A tribute to a stalwart of south coast sports reporting, who has passed away.
By Nick Szczepanik
The many tributes on social media paid to Pat Symes by his fellow writers have been evenly split between admiration of his professionalism and appreciation of his qualities as a man. And that will come as no surprise at all to anyone who knew him. Those of us who enjoyed his company while reporting on football in the south regarded him as a great friend as well as a respected colleague.
Pat, who died last week at 71 after a long illness, ran the Hampshire-based M and Y news agency for 40 years and it tells you everything that some of the warmest words about him have been written by those he employed and mentored. To the rest of us he was professionally generous, sharing information, anecdotes and news that he could have guarded jealously – although however much he shared, he still knew more than we did about the clubs he covered.
So when you arrived at a match to find that Pat was covering it too, you could be sure that there was a fount of local knowledge to draw on. But you also knew that there would be some laughs during even the dreariest goalless draw. For all his kindness and good humour, he could be hilariously frank about players, executives, managers and even unhelpful press officers on occasion.
Like many of us, he spent relatively little of his distinguished career reporting on the club he supported. His byline appeared in every national newspaper above reports of Southampton and Portsmouth home games, and he even wrote a book on the rivalry between the two. But his heart always lay miles to the west at Dean Court, the home of AFC Bournemouth.
“Until 1990 I’d never covered a Bournemouth game, just Portsmouth, Southampton and a little bit of Reading and Swindon,” he told me when I spoke to him for the Brighton and Hove Albion website to preview a Seagulls-Cherries encounter.
“And then at the turn of the century we started to cover them quite a bit. I suddenly had the curious feeling, which you will know, of trying to be impartial while one part of you desperately wants your team to sneak a goal. But most of my professional career was spent not covering Bournemouth.”
He first watched the Cherries as an eight-year-old in 1959, standing on what was known as the Brighton Beach End before Dean Court was rebuilt and turned through 90 degrees. He remembered particularly fondly the team of Ted Macdougall and Phil Boyer that John Bond put together in the early 1970s.

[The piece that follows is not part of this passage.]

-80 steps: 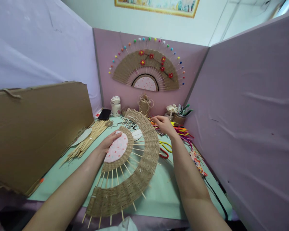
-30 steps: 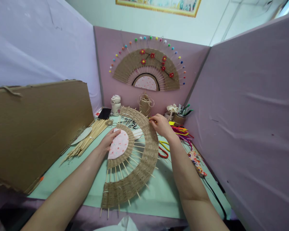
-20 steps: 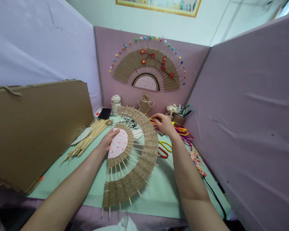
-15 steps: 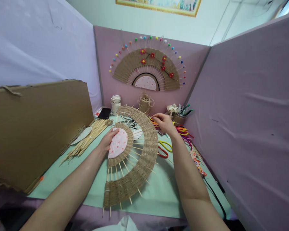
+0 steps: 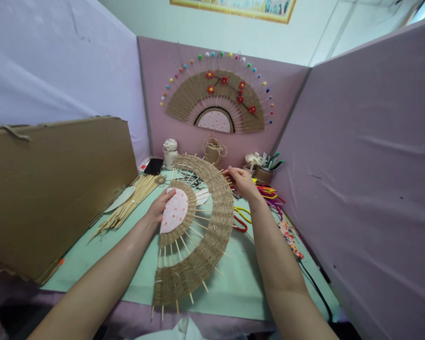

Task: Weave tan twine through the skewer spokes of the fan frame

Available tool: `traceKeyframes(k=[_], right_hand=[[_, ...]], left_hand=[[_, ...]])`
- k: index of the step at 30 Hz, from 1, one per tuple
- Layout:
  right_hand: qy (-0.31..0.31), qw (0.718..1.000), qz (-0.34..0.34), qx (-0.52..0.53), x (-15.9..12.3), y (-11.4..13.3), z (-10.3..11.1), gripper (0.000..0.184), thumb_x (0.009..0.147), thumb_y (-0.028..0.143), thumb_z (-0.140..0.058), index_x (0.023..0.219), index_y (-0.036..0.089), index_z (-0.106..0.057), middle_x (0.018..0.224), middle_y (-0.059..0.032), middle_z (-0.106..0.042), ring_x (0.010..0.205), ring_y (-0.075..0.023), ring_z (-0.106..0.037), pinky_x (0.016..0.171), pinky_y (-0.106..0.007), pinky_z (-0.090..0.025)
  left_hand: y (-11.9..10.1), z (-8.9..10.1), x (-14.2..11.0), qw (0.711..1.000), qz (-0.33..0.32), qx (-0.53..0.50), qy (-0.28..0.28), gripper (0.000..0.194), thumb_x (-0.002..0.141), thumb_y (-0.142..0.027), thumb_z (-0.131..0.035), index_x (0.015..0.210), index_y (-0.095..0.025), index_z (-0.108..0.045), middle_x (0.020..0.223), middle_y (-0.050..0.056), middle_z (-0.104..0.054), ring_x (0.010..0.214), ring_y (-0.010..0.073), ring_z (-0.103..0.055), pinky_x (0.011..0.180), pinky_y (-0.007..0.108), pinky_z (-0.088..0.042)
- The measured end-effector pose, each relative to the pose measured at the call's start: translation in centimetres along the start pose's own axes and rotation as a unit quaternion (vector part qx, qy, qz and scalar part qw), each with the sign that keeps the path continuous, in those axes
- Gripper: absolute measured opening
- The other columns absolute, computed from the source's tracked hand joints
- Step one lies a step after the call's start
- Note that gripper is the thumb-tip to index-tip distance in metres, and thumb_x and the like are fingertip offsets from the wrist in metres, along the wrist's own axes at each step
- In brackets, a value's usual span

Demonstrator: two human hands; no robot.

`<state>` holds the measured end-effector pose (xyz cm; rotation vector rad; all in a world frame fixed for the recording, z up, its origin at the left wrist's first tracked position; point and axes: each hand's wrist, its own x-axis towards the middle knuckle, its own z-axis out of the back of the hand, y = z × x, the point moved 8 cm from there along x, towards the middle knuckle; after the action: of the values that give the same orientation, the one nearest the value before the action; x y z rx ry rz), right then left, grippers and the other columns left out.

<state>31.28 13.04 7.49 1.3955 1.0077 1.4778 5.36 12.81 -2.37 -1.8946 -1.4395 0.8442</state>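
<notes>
A half-round woven fan (image 5: 217,212) of brown twine on thin bamboo sticks is held up over the table, its straight side to the left. My left hand (image 5: 159,206) grips its inner half-circle, thumb lying on the white piece with pink dots (image 5: 175,213) and the other fingers hidden behind. At the upper right of the outer rim, my right hand (image 5: 241,182) has its fingers closed on the edge, near the protruding stick ends. Exactly what the fingertips pinch there is too small to tell.
A finished-looking fan (image 5: 184,99) with pompoms and red flowers hangs on the back panel. Around the table stand a cardboard sheet (image 5: 56,189), bamboo sticks (image 5: 127,208), a phone (image 5: 153,166), a white jar (image 5: 170,153), twine roll (image 5: 213,152), tool holder (image 5: 264,175) and red scissors (image 5: 241,225).
My right hand has shifted slightly along the fan's rim, its fingers now lower around the edge. The fan has moved very slightly; my left hand keeps its grip.
</notes>
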Motion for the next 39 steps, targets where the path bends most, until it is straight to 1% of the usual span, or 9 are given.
traceKeyframes(k=[5,9,16,20,22,25,28,33,39], right_hand=[[0.002,1.000,0.011,0.018,-0.2,0.5,0.0,0.039,0.072,0.057,-0.060,0.075,0.019,-0.068,0.067,-0.0017,-0.066,0.059,-0.0138,-0.058,0.058,-0.026,-0.047],[-0.014,0.998,0.037,-0.038,-0.4,1.3,0.2,0.040,0.074,0.055,-0.057,0.075,0.017,-0.069,0.072,-0.0033,-0.067,0.065,-0.0143,-0.059,0.063,-0.026,-0.046],[-0.037,0.983,0.069,-0.164,-0.6,2.1,0.5,0.043,0.077,0.054,-0.054,0.079,0.014,-0.069,0.074,-0.0048,-0.068,0.066,-0.0146,-0.057,0.061,-0.024,-0.042],[-0.046,0.953,0.101,-0.282,-0.9,2.9,0.4,0.046,0.082,0.053,-0.046,0.076,0.013,-0.068,0.064,-0.0028,-0.063,0.058,-0.0130,-0.050,0.055,-0.024,-0.035],[-0.053,0.923,0.128,-0.360,-1.1,3.5,0.1,0.044,0.084,0.050,-0.044,0.073,0.014,-0.067,0.060,-0.0020,-0.060,0.056,-0.0127,-0.048,0.054,-0.024,-0.032],[-0.049,0.873,0.178,-0.451,-1.4,4.3,-0.8,0.038,0.087,0.043,-0.044,0.071,0.016,-0.065,0.066,-0.0038,-0.060,0.064,-0.0142,-0.050,0.060,-0.025,-0.033],[-0.036,0.840,0.200,-0.504,-1.5,4.4,-1.7,0.037,0.089,0.039,-0.042,0.071,0.016,-0.064,0.070,-0.0052,-0.058,0.070,-0.0156,-0.051,0.066,-0.026,-0.035],[-0.025,0.823,0.205,-0.528,-1.7,4.3,-2.1,0.037,0.091,0.037,-0.039,0.074,0.017,-0.065,0.075,-0.0062,-0.057,0.075,-0.0167,-0.052,0.069,-0.027,-0.037],[-0.021,0.832,0.199,-0.517,-1.8,4.8,-2.2,0.024,0.087,0.022,-0.043,0.091,0.017,-0.066,0.088,-0.0075,-0.063,0.084,-0.0173,-0.056,0.078,-0.028,-0.040]], left_hand=[[-0.1,-0.1,0.0,1.000,-0.007,-0.009,-0.002,0.011,0.076,-0.011,-0.062,0.077,-0.017,-0.053,0.061,-0.002,-0.063,0.052,0.0139,-0.063,0.054,0.026,-0.052],[-0.4,0.4,0.2,0.999,-0.026,-0.031,-0.022,0.013,0.074,-0.010,-0.063,0.077,-0.017,-0.053,0.063,-0.002,-0.064,0.054,0.0139,-0.064,0.057,0.027,-0.053],[-0.4,1.0,0.8,0.998,-0.053,-0.013,-0.028,0.018,0.070,-0.014,-0.068,0.079,-0.017,-0.053,0.063,-0.002,-0.063,0.056,0.0145,-0.064,0.058,0.028,-0.053],[-0.6,1.0,0.9,0.997,-0.078,0.002,-0.027,0.019,0.069,-0.015,-0.069,0.077,-0.017,-0.052,0.062,-0.003,-0.062,0.054,0.0132,-0.063,0.056,0.026,-0.052],[-0.7,0.9,0.8,0.996,-0.085,0.014,-0.025,0.020,0.068,-0.016,-0.070,0.076,-0.018,-0.052,0.061,-0.004,-0.061,0.054,0.0127,-0.062,0.055,0.025,-0.052],[-0.7,0.9,0.7,0.995,-0.088,0.025,-0.034,0.021,0.066,-0.017,-0.071,0.075,-0.018,-0.052,0.059,-0.004,-0.060,0.051,0.0121,-0.061,0.052,0.024,-0.051],[-0.8,1.0,0.6,0.994,-0.090,0.029,-0.046,0.022,0.066,-0.018,-0.072,0.074,-0.018,-0.052,0.059,-0.004,-0.060,0.051,0.0122,-0.060,0.052,0.023,-0.050],[-0.9,1.1,0.6,0.993,-0.098,0.029,-0.050,0.023,0.065,-0.018,-0.072,0.076,-0.019,-0.052,0.061,-0.004,-0.060,0.053,0.0125,-0.061,0.053,0.024,-0.051],[-1.2,1.1,0.4,0.991,-0.113,0.023,-0.060,0.026,0.062,-0.019,-0.074,0.074,-0.019,-0.051,0.062,-0.005,-0.061,0.054,0.0118,-0.060,0.055,0.024,-0.051]])
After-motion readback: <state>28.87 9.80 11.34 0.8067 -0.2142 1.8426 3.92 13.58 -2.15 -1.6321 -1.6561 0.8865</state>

“He [Bond] was a big fan of AC Milan and their methods,” he said. “So he changed the kit from red and white to Milan-style red and black stripes and the name from Bournemouth and Boscombe Athletic – which was the longest name in the Football League, and up to that point their only claim to fame – to the more continental-style AFC Bournemouth. But after failing to go up they ran out of money and time and Bond left for Norwich, taking half the team with him.”
When Bournemouth did make news that Pat was required to report, it was often news of the wrong sort, such as winding-up orders, financial crises and points deductions. “But there was a story, and as a reporter you are hoping that the crisis continues so that you can write about it and as a supporter you’re hoping it will be resolved,” he said.
Then along came Eddie Howe and the club’s fortunes changed dramatically for the better. Pat was an admirer. “He didn’t speak in clichés, or at least not the ones you normally hear in football.” A typical Pat Symes remark, that one – the little humorous twist at the end.
Not even the most enthusiastic Pompey or Saints fans could begrudge Pat enjoying his retirement watching Bournemouth lord it over their rivals as the highest-placed club on the south coast in 2017-18 and 2018-19. And it is some comfort that he lived to see his beloved Cherries return to the top flight after their relegation in 2020.
“Oddly enough, now that I’m mainly going as a supporter I find it difficult to just be a fan,” he told me. “Fans around you hurl abuse at the referee for giving a free kick and you’re thinking: ‘Yes, that was a foul.’ They don’t see the same game. And I’m out of the habit of leaping to my feet when a goal goes in.”
But he would have been pleased, if perhaps a little embarrassed, by the tributes to him on the AFC Bournemouth website, led by club legend Steve Fletcher, whose column in the Daily Echo’s Sports Pink he ghosted. Fletch described him as “an outstanding journalist and a lovely guy to deal with.” Nobody would disagree.
Pat is survived by his wife Linda, daughter Aimee, sons Paul and John and eight grandchildren.